Diving into Big Data with DataWorks (Continued)

By Priyankaa Arunachalam, Alibaba Cloud Community Blog author.

In this article, part two of a two-part series, you will explore how to use Alibaba Cloud DataWorks together with MaxCompute for your data processing and analytics workflow. In the previous article, part one, you learned how to create tables and analyze data in DataWorks. Now, in this second part, you will continue to take a deeper dive into the Data Integration and other features of DataWorks.

If you haven't already, we recommend that you read the first article in this series, Diving into Big Data with DataWorks , before you continue any further in this article.

DataWorks's Data Integration

Alibaba Cloud Data Integration is a data synchronization platform that is designed to implement fast and stable data migration and synchronization between multiple heterogeneous data sources. To utilize the Data Integration feature of DataWorks, navigate to Workspaces and click Data Integration next to the workspace you created in the previous tutorial.

This will lead to the Data Integration page. Click Connections in the left panel to define the connections which is to be used as source and target. Here you can see the MaxCompute connection, which will be set automatically once the MaxCompute is activated.

To configure more connections like MySQL, Oracle, OSS and other, click Add Connections.

This will show you a list of options with various relational and non-relational databases between which you can transfer data, as shown below:

DataWorks's Supported Data Sources

Data integration feature of DataWorks supports various data sources like

Text storage such as FTP, SFTP, OSS, and Multimedia files
Databases which includes RDS, DRDS, MySQL, and PostgreSQL
NoSQL Databases like Redis, MongoDB, and HBase
Big data storage like MaxCompute, AnalyticDB, and HDFS
MPP databases like HybridDB for MySQL

To build a better understanding of all of this, let's take a dive into bringing data back and forth between MaxCompute tables.

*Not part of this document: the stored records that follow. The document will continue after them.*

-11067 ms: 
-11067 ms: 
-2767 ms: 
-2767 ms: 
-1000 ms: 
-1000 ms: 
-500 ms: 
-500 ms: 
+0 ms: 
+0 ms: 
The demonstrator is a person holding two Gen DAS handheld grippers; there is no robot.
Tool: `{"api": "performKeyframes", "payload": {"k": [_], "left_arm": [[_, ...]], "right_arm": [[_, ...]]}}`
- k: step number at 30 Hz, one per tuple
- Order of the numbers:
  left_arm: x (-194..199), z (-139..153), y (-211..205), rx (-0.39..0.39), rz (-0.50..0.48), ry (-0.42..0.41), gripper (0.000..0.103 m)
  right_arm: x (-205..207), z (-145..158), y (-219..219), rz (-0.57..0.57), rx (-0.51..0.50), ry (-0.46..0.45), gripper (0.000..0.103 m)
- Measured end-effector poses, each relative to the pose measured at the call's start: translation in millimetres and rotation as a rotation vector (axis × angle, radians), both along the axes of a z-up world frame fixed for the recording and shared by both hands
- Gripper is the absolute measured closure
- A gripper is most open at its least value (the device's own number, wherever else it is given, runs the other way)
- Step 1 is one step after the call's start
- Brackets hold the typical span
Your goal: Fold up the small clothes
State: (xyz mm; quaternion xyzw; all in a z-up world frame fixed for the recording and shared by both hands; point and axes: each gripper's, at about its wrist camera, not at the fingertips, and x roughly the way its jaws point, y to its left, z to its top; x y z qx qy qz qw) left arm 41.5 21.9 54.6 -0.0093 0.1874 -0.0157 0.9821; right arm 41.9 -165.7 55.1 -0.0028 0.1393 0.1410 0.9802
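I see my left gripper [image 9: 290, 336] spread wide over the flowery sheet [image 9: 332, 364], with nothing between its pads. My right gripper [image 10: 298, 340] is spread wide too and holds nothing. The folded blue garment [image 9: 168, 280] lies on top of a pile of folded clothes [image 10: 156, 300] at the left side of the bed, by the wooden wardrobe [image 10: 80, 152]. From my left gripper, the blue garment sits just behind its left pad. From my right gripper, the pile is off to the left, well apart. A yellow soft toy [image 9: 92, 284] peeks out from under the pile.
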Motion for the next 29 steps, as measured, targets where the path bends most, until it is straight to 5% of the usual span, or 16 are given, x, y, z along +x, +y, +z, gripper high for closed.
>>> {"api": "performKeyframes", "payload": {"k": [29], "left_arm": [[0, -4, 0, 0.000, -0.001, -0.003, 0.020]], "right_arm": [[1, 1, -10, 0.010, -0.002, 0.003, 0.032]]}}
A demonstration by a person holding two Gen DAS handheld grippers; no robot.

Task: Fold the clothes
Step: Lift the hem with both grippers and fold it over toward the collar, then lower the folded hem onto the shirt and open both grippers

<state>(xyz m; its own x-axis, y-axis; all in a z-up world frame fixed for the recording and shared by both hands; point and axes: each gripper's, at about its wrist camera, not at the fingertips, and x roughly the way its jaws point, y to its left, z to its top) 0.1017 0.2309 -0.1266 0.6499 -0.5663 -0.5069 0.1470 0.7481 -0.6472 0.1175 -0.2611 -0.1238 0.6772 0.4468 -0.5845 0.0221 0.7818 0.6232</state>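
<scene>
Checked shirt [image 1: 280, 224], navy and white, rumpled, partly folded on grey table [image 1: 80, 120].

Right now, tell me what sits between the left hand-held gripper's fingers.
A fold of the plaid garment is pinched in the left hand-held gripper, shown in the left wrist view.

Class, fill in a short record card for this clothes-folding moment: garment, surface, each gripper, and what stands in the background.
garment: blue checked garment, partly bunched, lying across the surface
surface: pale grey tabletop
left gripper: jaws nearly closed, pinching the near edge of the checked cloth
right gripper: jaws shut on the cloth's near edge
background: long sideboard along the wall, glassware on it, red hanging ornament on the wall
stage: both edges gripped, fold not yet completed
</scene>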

When to this, there's a lot of tools, including DataHub, HDFS and DataLake Analytics, which you can use to migrate data in an easy manner. These will be covered in future blogs. For now, let's take a look at the parameters for MaxCompute configurations if we are to use MaxCompute:

The Data source name and description
The MaxCompute endpoint (by default, this is read-only)
The MaxCompute project name
The AccessID or AccessKey (which is also the logon password)

The way in which you configure these parameters differs based on the data source you use. Generally, there process is you'll need to check out for the configurations, enter them, test the connection and click the Complete button when you're done. Now, suppose if you are using the Oracle Database. In which case, you'll need to click on Oracle from the list of Data Sources and enter the corresponding details of your Oracle Database to test the connection. Once the connection is established successfully, it can be used either as a source or as a target in the Data Integration process.

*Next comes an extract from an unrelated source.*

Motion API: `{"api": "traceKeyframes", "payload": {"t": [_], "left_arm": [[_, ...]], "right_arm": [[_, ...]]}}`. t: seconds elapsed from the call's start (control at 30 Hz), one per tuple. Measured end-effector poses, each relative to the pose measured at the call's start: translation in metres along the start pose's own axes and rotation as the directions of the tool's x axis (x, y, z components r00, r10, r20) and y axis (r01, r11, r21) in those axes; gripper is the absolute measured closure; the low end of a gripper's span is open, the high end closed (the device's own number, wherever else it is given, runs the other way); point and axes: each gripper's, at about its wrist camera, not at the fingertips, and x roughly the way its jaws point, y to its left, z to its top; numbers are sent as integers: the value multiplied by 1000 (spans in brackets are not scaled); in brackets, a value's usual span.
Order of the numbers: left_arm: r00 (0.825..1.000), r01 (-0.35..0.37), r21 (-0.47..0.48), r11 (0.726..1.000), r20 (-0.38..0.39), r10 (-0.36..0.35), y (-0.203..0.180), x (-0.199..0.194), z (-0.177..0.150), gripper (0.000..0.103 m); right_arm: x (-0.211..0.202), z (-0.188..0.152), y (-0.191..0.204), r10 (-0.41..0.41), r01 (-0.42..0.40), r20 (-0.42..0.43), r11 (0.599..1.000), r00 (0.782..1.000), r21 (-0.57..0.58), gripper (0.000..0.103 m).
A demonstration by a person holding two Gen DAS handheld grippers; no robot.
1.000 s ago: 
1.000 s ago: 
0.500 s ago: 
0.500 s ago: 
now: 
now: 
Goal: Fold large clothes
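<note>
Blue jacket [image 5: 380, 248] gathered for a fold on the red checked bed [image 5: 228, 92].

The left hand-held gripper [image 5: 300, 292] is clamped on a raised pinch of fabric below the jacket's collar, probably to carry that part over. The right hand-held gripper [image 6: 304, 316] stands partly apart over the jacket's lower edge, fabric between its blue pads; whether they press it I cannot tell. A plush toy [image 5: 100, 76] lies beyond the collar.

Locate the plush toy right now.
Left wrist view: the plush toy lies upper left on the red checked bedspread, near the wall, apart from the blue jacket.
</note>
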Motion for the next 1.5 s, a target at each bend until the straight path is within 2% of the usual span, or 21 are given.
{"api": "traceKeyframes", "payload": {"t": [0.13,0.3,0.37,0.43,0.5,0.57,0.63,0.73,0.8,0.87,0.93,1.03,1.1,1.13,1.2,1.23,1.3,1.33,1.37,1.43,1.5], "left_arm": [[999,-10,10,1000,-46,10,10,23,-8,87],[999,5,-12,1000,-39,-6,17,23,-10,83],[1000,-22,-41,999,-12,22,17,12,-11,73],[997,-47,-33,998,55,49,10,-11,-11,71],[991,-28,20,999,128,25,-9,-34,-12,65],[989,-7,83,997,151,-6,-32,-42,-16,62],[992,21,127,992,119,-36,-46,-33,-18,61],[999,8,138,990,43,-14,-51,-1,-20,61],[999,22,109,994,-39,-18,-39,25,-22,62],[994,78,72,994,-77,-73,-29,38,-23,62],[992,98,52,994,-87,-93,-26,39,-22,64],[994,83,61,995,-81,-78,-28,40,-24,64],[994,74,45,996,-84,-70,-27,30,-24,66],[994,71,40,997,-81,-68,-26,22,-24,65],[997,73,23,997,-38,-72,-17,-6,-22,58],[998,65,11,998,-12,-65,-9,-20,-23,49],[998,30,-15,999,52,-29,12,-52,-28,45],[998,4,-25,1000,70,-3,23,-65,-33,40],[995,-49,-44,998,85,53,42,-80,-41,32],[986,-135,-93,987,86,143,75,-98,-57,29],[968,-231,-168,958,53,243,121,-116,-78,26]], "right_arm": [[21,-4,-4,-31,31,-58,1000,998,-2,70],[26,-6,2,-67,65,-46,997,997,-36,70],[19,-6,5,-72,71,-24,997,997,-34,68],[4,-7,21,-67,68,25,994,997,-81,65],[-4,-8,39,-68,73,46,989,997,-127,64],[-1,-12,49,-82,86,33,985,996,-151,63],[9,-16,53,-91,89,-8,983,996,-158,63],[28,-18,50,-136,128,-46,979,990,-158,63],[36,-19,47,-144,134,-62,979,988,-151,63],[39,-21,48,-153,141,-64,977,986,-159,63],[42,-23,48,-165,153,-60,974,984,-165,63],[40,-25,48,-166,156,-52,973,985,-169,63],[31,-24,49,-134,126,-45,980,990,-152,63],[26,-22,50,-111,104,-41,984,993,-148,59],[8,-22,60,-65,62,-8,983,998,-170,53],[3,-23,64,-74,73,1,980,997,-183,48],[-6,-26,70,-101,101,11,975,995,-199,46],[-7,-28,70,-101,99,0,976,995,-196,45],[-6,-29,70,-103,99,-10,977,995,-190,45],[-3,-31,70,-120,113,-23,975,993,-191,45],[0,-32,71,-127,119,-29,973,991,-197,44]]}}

Next, to start with the whole Data Integration process, navigate to the DataStudio page and choose Data Integration > Sync from the drop-down menu.

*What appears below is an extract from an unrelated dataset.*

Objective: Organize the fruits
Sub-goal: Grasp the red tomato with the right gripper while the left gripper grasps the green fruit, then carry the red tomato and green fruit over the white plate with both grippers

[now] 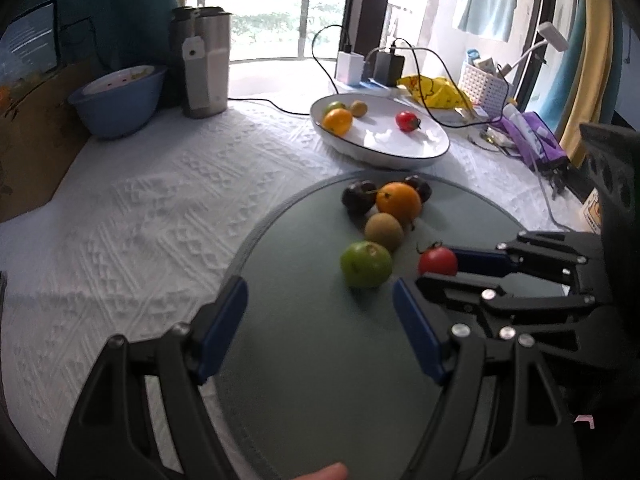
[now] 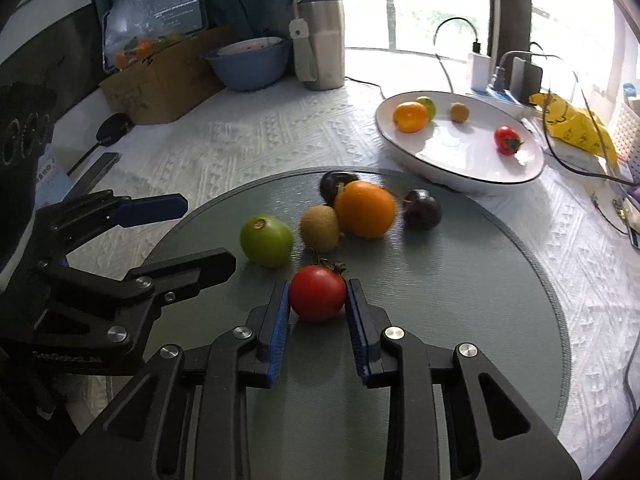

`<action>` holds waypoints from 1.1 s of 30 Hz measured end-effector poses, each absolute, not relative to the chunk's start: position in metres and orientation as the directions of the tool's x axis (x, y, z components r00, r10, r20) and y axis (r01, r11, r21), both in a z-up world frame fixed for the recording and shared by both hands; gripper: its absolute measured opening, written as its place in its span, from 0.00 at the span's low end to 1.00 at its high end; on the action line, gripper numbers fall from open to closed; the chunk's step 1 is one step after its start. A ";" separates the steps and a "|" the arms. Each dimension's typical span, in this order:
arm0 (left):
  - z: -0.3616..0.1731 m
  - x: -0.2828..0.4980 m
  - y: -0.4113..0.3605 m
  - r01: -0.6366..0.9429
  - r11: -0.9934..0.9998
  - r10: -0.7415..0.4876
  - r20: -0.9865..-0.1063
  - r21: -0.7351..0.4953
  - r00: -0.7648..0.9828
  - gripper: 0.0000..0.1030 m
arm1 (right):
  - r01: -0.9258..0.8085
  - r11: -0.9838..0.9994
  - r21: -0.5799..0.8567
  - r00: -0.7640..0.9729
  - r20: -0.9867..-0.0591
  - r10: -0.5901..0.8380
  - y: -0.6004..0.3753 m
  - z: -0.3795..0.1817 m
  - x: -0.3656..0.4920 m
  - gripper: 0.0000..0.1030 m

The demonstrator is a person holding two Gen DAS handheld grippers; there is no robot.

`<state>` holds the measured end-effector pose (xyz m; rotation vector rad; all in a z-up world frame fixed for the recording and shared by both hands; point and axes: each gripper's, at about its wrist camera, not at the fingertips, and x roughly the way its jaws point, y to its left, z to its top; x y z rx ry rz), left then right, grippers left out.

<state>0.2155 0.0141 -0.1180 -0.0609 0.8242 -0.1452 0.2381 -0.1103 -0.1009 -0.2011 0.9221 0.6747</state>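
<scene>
Desk point(image 2: 280, 136) under a white bumpy cloth. Round grey mat point(image 2: 460, 280) near its front edge. White plate point(image 2: 460, 152) just behind the mat, with a small orange, a green fruit, a kiwi and a small tomato inside. On the mat: orange point(image 2: 366, 210) in the middle, two dark plums touching or just beside it, kiwi point(image 2: 320, 228) and green apple point(image 2: 266, 242) to its left. Red tomato point(image 2: 318, 294) in front of the orange, squeezed between the blue pads of the right hand-held gripper point(image 2: 318, 304). Left hand-held gripper point(image 1: 320, 316) open wide, holding nothing, near the apple.
</scene>
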 end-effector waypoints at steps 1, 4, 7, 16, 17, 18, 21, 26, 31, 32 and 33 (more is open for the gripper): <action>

In the Create Node wizard, provide a name and location for the node and click Commit.

There are two ways of creating Data Integration jobs

By Wizard: This wizard mode provides a visualized development page and details about data sync task configuration. Though the wizard mode is cost-effective, it does not have certain advanced functions.
By Scripts: This mode allows you to directly write a JSON script for completing the data sync development. It is suitable for advanced users and also provides diverse flexible functions for delicacy configuration management. The code generated in wizard mode can be converted to script mode.

Configure Your Data Source and Target in DataWorks

By doing the following steps, the system will create a Data Synchronisation task and will redirect to the page where you can choose the source and target and work with the mappings. In this demo, we are migrating data from one table to another within MaxCompute. As a result, you'll want to select ODPS (this refers to MaxCompute, by the way) as the source and target. The MaxCompute data source allows you to read and write data on MaxCompute, and supports reader and writer plug-ins.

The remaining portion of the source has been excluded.